La voz grave del hombre la sacó del trance en el cual se encontraba. Le dio quince euros y no esperó ni el cambio, cosa a lo que el taxista sonrió satisfecho, y ella salió a toda prisa del automóvil y corrió hasta meterse en una portería, a toda velocidad, donde la puerta se fue cerrando lentamente. El ascensor estaba abajo, así que lo cogió cerrando la puerta con fuerza, subiendo dos pisos que le parecieron dos kilómetros, hasta que paró. Abrió la puerta de este y sacó las llaves de su piso con tanto nerviosismo que se le cayeron al suelo, las cogió y fue tanteando, ni se molestó en dar la luz de la escalera, hasta que por fin logró abrir. Fue a entrar para cerrar a toda prisa, y fue entonces cuando sintió unas frías manos que amordazaron su boca empujándola hacia dentro y cerrando tras de sí; la muchacha quiso gritar, pero la mano se lo impidió fuertemente, le dieron la vuelta y fue cuando vio aquella cara, la del taxista, con los ojos desorbitados; en los de ella se dibujó una súplica que fue contestada por un abrir de boca del agresor donde mostró unos caninos como los de un lobo, mordiendo su tierno cuello; ella luchó como pudo e intentó gritar con todas sus fuerzas, hasta que estas desaparecieron y para ella se hizo la oscuridad.

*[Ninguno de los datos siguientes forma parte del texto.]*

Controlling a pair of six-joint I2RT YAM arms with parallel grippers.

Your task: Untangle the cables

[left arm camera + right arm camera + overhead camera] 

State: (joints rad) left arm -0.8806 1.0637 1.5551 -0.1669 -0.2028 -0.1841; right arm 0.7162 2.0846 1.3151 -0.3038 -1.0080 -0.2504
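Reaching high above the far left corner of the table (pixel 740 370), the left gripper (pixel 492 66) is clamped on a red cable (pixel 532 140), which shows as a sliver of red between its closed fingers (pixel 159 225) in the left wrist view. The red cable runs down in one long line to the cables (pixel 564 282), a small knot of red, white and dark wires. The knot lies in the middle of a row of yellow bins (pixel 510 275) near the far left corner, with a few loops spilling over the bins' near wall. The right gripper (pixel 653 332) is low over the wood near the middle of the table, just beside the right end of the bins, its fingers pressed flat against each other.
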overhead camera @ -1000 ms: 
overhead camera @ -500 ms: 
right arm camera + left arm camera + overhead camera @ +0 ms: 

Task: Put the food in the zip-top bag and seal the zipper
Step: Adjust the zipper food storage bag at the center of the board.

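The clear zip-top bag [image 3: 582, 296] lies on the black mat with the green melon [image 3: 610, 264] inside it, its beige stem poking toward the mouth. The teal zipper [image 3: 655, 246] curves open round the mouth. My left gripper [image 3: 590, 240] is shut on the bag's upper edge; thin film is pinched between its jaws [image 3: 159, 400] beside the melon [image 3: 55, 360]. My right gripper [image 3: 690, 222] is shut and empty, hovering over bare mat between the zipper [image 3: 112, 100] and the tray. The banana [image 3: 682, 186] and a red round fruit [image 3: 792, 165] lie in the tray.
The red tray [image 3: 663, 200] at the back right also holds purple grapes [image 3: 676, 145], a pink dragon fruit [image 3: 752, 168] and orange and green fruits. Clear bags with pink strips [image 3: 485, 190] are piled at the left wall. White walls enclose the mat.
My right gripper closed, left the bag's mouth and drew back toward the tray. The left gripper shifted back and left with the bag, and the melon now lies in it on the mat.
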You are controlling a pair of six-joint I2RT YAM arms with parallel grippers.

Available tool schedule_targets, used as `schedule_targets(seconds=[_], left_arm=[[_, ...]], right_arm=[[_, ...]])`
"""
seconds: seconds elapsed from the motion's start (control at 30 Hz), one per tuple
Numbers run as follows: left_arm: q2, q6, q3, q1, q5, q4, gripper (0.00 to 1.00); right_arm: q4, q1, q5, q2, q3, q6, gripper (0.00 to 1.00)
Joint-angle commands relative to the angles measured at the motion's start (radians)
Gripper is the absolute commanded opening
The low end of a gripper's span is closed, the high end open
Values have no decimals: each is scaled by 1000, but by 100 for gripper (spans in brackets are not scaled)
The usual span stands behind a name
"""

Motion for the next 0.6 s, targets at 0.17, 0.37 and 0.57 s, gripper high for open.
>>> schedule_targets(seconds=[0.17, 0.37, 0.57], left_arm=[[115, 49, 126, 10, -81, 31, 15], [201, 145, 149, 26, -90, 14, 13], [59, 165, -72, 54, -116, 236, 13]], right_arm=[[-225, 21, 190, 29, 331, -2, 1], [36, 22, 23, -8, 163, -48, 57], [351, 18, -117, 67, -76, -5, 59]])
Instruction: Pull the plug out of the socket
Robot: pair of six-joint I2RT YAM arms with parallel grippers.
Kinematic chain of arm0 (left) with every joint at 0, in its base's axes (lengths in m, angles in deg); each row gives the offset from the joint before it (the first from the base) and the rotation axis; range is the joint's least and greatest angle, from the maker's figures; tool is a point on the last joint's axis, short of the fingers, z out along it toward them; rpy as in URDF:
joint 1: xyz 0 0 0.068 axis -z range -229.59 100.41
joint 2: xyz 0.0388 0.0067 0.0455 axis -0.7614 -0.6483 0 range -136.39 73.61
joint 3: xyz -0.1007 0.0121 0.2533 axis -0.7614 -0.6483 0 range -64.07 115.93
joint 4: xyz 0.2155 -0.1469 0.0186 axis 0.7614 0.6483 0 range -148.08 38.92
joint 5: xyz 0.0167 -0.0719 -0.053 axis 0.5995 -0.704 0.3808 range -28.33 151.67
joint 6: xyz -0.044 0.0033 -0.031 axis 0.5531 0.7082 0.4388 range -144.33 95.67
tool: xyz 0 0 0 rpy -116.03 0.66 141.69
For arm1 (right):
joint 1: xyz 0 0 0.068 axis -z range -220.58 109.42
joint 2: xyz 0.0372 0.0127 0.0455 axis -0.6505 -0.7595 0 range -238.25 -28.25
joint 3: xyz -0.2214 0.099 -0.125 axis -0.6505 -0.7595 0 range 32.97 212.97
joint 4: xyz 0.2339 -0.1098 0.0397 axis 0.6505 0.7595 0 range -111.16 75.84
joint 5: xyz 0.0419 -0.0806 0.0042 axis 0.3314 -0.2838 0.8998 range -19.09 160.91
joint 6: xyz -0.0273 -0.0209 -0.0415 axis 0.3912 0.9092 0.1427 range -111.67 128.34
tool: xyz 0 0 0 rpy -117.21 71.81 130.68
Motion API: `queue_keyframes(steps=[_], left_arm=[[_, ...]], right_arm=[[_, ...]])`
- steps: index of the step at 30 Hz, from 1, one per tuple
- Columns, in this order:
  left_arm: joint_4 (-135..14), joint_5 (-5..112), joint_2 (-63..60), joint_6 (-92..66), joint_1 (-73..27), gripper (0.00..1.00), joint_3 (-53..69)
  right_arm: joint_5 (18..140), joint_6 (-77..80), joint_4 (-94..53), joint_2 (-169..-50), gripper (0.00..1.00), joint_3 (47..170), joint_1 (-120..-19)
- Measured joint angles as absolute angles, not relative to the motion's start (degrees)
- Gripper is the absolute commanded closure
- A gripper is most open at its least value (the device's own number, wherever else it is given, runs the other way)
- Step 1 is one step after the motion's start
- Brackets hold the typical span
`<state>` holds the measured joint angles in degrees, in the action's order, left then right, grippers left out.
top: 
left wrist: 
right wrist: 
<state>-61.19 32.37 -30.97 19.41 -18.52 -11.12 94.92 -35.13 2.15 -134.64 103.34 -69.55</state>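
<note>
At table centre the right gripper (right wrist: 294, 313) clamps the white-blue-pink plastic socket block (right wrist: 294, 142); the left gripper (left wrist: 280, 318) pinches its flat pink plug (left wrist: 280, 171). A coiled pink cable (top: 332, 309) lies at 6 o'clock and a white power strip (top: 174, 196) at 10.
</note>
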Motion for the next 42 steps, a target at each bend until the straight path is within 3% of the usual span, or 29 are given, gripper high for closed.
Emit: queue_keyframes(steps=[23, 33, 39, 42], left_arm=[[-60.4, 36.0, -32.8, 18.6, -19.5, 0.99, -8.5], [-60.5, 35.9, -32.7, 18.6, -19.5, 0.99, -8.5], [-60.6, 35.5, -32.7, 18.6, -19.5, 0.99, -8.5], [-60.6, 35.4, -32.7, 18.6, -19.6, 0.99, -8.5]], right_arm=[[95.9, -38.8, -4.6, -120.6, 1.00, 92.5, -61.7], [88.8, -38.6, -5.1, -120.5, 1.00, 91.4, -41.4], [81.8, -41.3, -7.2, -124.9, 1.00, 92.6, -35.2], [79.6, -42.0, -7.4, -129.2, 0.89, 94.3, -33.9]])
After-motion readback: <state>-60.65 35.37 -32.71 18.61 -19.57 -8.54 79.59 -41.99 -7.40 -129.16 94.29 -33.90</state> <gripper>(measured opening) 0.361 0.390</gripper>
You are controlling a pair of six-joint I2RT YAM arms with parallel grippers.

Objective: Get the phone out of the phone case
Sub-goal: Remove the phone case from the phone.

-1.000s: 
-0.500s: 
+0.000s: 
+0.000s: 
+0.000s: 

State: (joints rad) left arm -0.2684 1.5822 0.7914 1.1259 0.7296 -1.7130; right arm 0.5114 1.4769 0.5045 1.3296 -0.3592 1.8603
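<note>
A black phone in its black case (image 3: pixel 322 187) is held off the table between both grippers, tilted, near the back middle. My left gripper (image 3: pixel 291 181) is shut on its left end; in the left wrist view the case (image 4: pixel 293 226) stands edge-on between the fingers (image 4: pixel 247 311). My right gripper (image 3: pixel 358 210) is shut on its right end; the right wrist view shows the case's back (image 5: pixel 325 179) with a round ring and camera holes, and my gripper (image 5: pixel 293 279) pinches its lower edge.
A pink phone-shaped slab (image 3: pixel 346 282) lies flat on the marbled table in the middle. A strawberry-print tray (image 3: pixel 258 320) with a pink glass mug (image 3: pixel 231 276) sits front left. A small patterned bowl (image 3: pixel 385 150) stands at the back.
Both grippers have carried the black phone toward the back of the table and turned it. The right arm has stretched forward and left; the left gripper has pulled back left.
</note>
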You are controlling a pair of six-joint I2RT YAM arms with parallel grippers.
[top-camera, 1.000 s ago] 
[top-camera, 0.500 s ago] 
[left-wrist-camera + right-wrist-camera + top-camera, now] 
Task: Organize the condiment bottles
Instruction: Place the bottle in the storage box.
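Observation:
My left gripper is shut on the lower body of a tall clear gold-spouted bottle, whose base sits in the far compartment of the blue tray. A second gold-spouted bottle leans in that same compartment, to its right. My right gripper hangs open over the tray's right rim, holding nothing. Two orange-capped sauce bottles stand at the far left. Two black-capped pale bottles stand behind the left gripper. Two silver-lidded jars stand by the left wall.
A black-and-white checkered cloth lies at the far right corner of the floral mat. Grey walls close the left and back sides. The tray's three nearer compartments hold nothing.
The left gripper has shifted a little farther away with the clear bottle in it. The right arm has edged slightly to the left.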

Por la calle pasó un coche patrulla y los mossos que iban en él vieron un taxi con el motor encendido sin nadie dentro y con la lucecita verde apagada; pararon y uno de ellos se acercó mientras el otro vigilaba al lado del coche patrulla.

―Aquí dentro no hay nadie.

El compañero tenía la mosca detrás de la oreja.

―Ningún taxista dejaría su «negocio» con las llaves puestas. Esto es muy extraño.

 

Comenzaron a mirar alrededor, pero no veían nada anormal.

―Vamos a hacer una cosa, nos retiramos de aquí y nos quedamos vigilando durante un rato, y cuando venga quien sea, lo abordamos.

―Puede que lo hayan robado y el ladrón haya huido.

―Ya, pero no perdemos nada con intentarlo, mientras, contacta con la central y les damos novedades.

Y así lo hicieron. No tuvieron que esperar mucho, a los tres minutos salía un individuo de una portería en dirección al taxi; uno de ellos soltó una exclamación.

―Pero qué coño… ¡tiene la cara llena de sangre!

En ese momento el conductor del coche patrulla aceleró, interceptando taxi y conductor, antes de que este hubiera entrado, y al verlos, abrió la boca soltando una especie de rugido violento que dejó pasmados por segundos a los policías; tras ello salió el copiloto con el arma en la mano.

―Alto, policía.

Pero el tipo salió corriendo a una velocidad que no podía ser real.

―¿Qué… qué cojones era «eso»?

Entraron en la portería, tras pedir refuerzos, siguiendo el rastro de la sangre que los llevó a una puerta en concreto. Cuando llegó el apoyo la abrieron con un ariete policial y allí la vieron: a la pobre muchacha con el cuello destrozado.